David Demaine

Personal information
- Full name: David Jack Demaine
- Date of birth: 7 May 1942
- Place of birth: Cleveleys, Lancashire, England
- Date of death: 19 May 2025 (aged 83)
- Place of death: Colombia
- Position: Winger

Youth career
- 1960–1961: Blackpool

Senior career*
- Years: Team / Apps / (Gls)
- 1961–1962: Tranmere Rovers / 2 / (0)
- 1962–1963: Southport / 5 / (0)
- Sankeys
- 1965–1966: Toronto Roma
- 1966: Hartford S.C.
- 1966: New York Ukrainians
- 1967: Toronto Falcons / 9 / (3)
- 1970: Toronto White Eagles
- Total:  / 16 / (3)

= David Demaine =

English footballer (1942–2025)

David Demaine (7 May 1942 – 19 May 2025) was an English footballer who played as a winger in the Football League for Tranmere Rovers and Southport.

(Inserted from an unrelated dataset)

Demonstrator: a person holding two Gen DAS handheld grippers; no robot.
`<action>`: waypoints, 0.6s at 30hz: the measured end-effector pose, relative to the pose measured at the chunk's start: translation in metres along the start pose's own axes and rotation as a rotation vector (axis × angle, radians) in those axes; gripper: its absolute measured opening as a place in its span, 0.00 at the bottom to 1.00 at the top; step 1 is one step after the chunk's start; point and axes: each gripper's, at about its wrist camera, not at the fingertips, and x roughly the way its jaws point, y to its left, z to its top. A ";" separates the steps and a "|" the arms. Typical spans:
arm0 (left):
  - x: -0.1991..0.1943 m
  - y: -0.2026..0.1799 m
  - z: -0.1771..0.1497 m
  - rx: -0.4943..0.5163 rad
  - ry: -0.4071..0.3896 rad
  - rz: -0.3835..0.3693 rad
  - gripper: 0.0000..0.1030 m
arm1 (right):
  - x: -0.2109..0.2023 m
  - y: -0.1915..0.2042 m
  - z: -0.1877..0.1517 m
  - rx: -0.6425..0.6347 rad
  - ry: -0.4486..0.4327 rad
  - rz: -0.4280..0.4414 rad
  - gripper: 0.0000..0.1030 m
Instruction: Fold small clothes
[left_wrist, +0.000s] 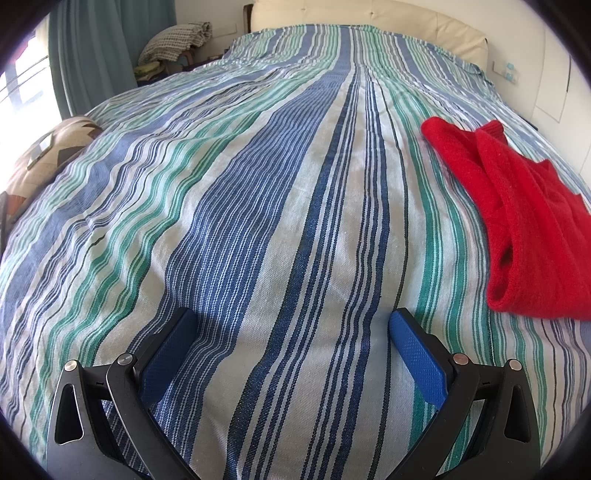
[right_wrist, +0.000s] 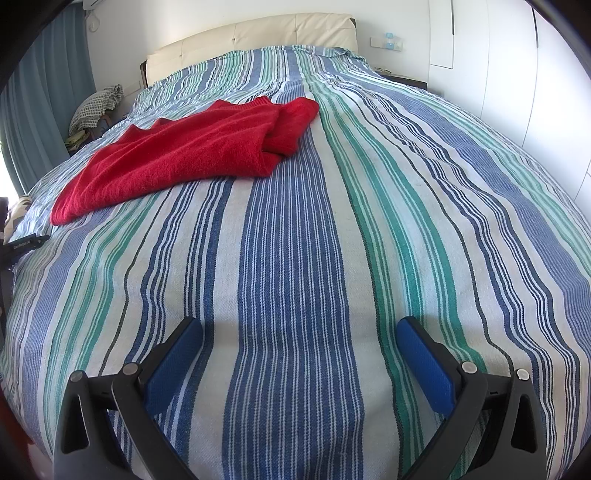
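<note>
Blue-padded left gripper (left_wrist: 291, 332) and right gripper (right_wrist: 300, 339) both gape wide, empty, over striped bedspread (right_wrist: 295, 258). Ahead lies a crumpled red fuzzy knit garment (right_wrist: 192, 155): soft, light, floppy; likely best pinched at its hem corners.

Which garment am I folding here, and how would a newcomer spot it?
Start at the bed's striped blue, green and white cover. The red knitted garment lies crumpled on it, untouched. It is the only solid red thing there, and the only clothing on the bed.

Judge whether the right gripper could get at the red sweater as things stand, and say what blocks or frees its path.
Probably yes. The right gripper is open, and only bare striped bedspread lies between it and the red sweater, ahead to its left.
</note>
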 end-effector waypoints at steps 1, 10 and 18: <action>0.000 0.000 0.000 -0.001 0.000 -0.001 1.00 | -0.001 0.000 -0.001 0.000 0.000 0.000 1.00; -0.001 -0.001 0.000 -0.002 0.022 0.009 1.00 | 0.000 0.001 -0.001 -0.001 -0.003 -0.002 1.00; -0.070 -0.002 -0.010 0.006 0.087 -0.064 0.98 | -0.019 -0.024 0.070 0.110 0.036 0.160 0.99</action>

In 1965, he played in the Eastern Canada Professional Soccer League with Toronto Roma for two seasons. The remainder of the 1966 season, he played in the American Soccer League with Hartford Soccer Club, and later with New York Ukrainians in the German-American Soccer League.

In 1967, he played in the National Professional Soccer League with the Toronto Falcons. In 1970, he played in the National Soccer League with the Toronto White Eagles.

Demaine died in Colombia on 19 May 2025, at the age of 83.